Here is what I found: A good chunk of these can be mediated using singlepass algorithms, like the stdev/mean, r squared, as well as the normality tests Others are a result of me trying to be clever and reduce code reuse. Take this example: pub fn adjusted_r_squared<T: Value>(
y: impl Iterator<Item = T>,
y_fit: impl Iterator<Item = T>,
k: T,
) -> T {
let (r2, n) = r_squared_with_n(y, y_fit);
r2 - (T::one() - r2) * k / (n - k)
}Here, I need to consume the iterators to get the count for the adjusted r squared, but I also need the r squared value. I think your accumulator is probably the cleanest way to handle this, since we can also use it to centralize the Kahan (or Welford for the stdev) I should be using for the sums to avoid numerical instability.
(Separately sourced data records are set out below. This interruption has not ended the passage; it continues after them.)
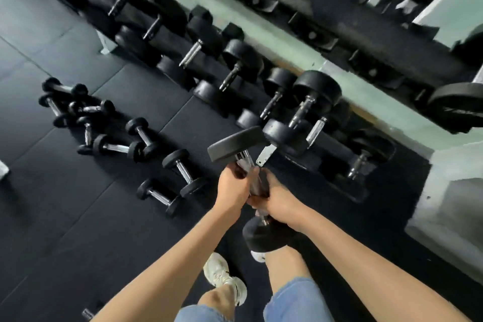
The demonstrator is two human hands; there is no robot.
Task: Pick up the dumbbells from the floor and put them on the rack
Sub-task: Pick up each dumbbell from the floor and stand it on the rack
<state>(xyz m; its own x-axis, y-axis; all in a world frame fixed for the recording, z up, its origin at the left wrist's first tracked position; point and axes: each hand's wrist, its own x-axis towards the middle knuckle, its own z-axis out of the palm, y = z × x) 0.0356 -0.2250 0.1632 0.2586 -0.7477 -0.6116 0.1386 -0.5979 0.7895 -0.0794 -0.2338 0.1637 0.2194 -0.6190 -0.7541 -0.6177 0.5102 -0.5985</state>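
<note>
Gripping one large dumbbell point(241, 154) with both hands: left hand point(231, 188) wrapped round upper handle, right hand point(278, 201) wrapped round lower part. I see it held tilted, off floor point(65, 204), just before rack point(287, 102). Small dumbbells point(117, 146) lie scattered on floor left. Rack slot under it probably free; blur hides detail.

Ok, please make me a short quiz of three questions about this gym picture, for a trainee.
1. True or false: both hands grip one dumbbell.
2. Where are the small dumbbells? A) on the floor B) on the rack C) in a box
3. Fill in: the left hand and right hand hold the dumbbell by its ____.

Key: 1 true; 2 A; 3 handle.
</note>
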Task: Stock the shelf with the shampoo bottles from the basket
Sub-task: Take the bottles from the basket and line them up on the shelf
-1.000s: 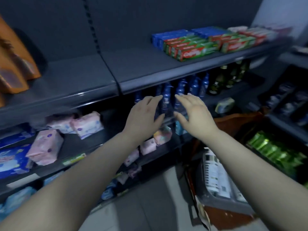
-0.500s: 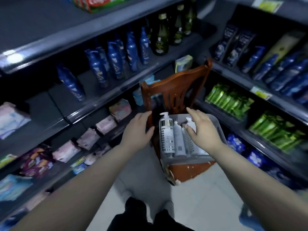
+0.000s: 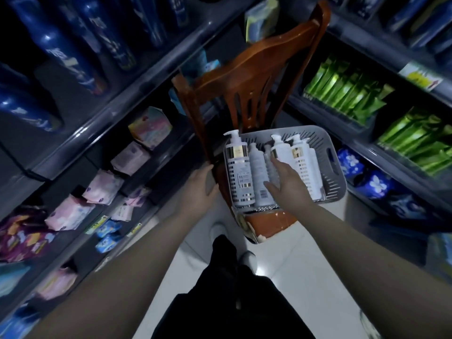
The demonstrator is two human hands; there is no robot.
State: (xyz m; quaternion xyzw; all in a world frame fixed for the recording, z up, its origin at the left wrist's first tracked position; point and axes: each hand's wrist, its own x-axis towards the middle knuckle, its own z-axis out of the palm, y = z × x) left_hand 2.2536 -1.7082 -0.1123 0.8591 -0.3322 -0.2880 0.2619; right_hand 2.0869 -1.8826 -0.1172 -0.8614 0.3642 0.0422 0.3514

But it would be focused on collecting intermediate values for a single metric, rather than for cross-metric use, which I've more or less eliminated now For median, I will switch to using quickselect through |
|
What do you think of something like this? use crate::value::Value;
pub struct KahanAccumulator<T: Value> {
sum: T,
kahan: T,
}
impl<T: Value> Default for KahanAccumulator<T> {
fn default() -> Self {
KahanAccumulator {
sum: T::zero(),
kahan: T::zero(),
}
}
}
impl<T: Value> KahanAccumulator<T> {
pub fn add(&mut self, value: T) {
let y = value - self.kahan;
let t = self.sum + y;
self.kahan = (t - self.sum) - y;
self.sum = t;
}
pub fn sum(&self) -> T {
self.sum
}
}
pub struct RSquaredAccumulator<T: Value> {
count: T,
sum: KahanAccumulator<T>,
sum_sq: KahanAccumulator<T>,
sum_res_sq: KahanAccumulator<T>,
}
impl<T: Value> Default for RSquaredAccumulator<T> {
fn default() -> Self {
RSquaredAccumulator {
count: T::zero(),
sum: KahanAccumulator::default(),
sum_sq: KahanAccumulator::default(),
sum_res_sq: KahanAccumulator::default(),
}
}
}
impl<T: Value> RSquaredAccumulator<T> {
pub fn add(&mut self, y: T, y_fit: T) {
self.count += T::one();
self.sum.add(y);
self.sum_sq.add(y * y);
self.sum_res_sq.add(Value::powi(y - y_fit, 2));
}
pub fn r_squared(&self) -> Option<T> {
if self.count == T::zero() {
return None;
}
let mean = self.sum.sum() / self.count;
let tss = self.sum_sq.sum() - self.count * mean * mean;
let r2 = T::one() - (self.sum_res_sq.sum() / tss);
Some(r2)
}
pub fn count(&self) -> T {
self.count
}
}
impl<T: Value> std::iter::FromIterator<(T, T)> for RSquaredAccumulator<T> {
fn from_iter<I: IntoIterator<Item = (T, T)>>(iter: I) -> Self {
let mut acc = RSquaredAccumulator::default();
for (y, y_fit) in iter {
acc.add(y, y_fit);
}
acc
}
}It gives us a public facing implementation like this: pub fn adjusted_r_squared<T: Value>(
y: impl Iterator<Item = T>,
y_fit: impl Iterator<Item = T>,
k: T,
) -> Option<T> {
let acc: RSquaredAccumulator<T> = y.zip(y_fit).collect();
let r2 = acc.r_squared()?;
let n = acc.count();
if n <= k {
return None; // Not enough data points to compute adjusted R²
}
Some(r2 - (T::one() - r2) * k / (n - k))
}
pub fn r_squared<T: Value>(
y: impl Iterator<Item = T>,
y_fit: impl Iterator<Item = T>,
) -> Option<T> {
let acc: RSquaredAccumulator<T> = y.zip(y_fit).collect();
acc.r_squared()
} |
|
This is what I've come up with so far, it's a lot more maintainable and definitely have a lot fewer allocations I'm still not really happy with the structure overall just because I couldn't think of a really clean way to turn this into a trait, ideally that could be unified so that I could make a parallel iterator version if the features turned on https://github.com/rscarson/polyfit/blob/stats_rework/src%2Fstatistics%2Faccumulator.rs |
|
Yeah, the more I think about the the tuple trick I had in here doesn't really solve the core problem, since it doesn't have the "dependency graph" of getting things from other things. What you have there with accumulator objects looks good to me. Especially since those can work well with |
Your note about tuples in #12 (comment)
Made me think of taking that ad-hoc way but turning it extensible by having types that can be combined into tuples so you can use any combination of them.
So here's a sketch of that idea 🙂
Definitely a draft in that I haven't really thought through the implications of it for more than the two that I implemented, and it might be that this makes no sense for more complex things without well-known online versions. But maybe it'll inspire you to come up with a better version. (Feel free to just close if you go a different direction.)